As Barnwell points out, the team should improve on their record, even if their offensive dips slightly.

With better luck, Dallas would project as one of the best teams in football, given that it was one of those teams a year ago. If anything, it wouldn’t shock me if the Cowboys actually were a little worse on a play-by-play basis and still improved their record anyway. . .

This sounds like a simple concept, and I’m sure longtime readers aren’t hearing anything new when I say this, but the simple reality of the NFL is that the easiest way to find which teams are likely to improve or decline the following season is to look at their record in close games.

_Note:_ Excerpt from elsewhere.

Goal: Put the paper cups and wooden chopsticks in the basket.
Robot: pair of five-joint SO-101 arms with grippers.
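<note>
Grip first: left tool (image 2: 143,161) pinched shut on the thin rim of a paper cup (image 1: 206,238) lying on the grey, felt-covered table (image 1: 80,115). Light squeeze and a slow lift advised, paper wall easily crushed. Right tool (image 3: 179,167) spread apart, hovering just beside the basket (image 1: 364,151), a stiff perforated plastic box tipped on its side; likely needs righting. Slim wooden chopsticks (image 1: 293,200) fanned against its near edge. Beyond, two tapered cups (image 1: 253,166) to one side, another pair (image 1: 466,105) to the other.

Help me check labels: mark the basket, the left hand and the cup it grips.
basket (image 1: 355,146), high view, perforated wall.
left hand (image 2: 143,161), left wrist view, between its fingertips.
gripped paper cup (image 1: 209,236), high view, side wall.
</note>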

Garrett finished his time in Dallas with a 85-67 overall record, but 42-36 in games decided by seven points or less. While McCarthy was in Green Bay, where he won a Super Bowl and finished with a career mark of 125-77-2, he was 48-40-2 in one-score contests. The win percentages in close games is similar (.538 for Garrett, .545 for McCarthy), but in two-score-or-more games, McCarthy’s had much better success (.675 to .581).

The obvious rub here, is that the Cowboys are faced with the daunting task of working in a new system under the cloud of Covid-19. McCarthy hasn’t had any of the regular teaching sessions afforded new head coaches, and instead went until late July before having any semblance of official interaction with his draft picks, free agents and returning veterans. Missing rookie camps, OTAs and minicamps may not be a death sentence to expectations, but it seems reasonable their loss will make the terrain much more difficult to travail.

If those hurdles can be overcome though, simply by playing the percentages the Cowboys should be in a great position to progress past average and into a contender’s role.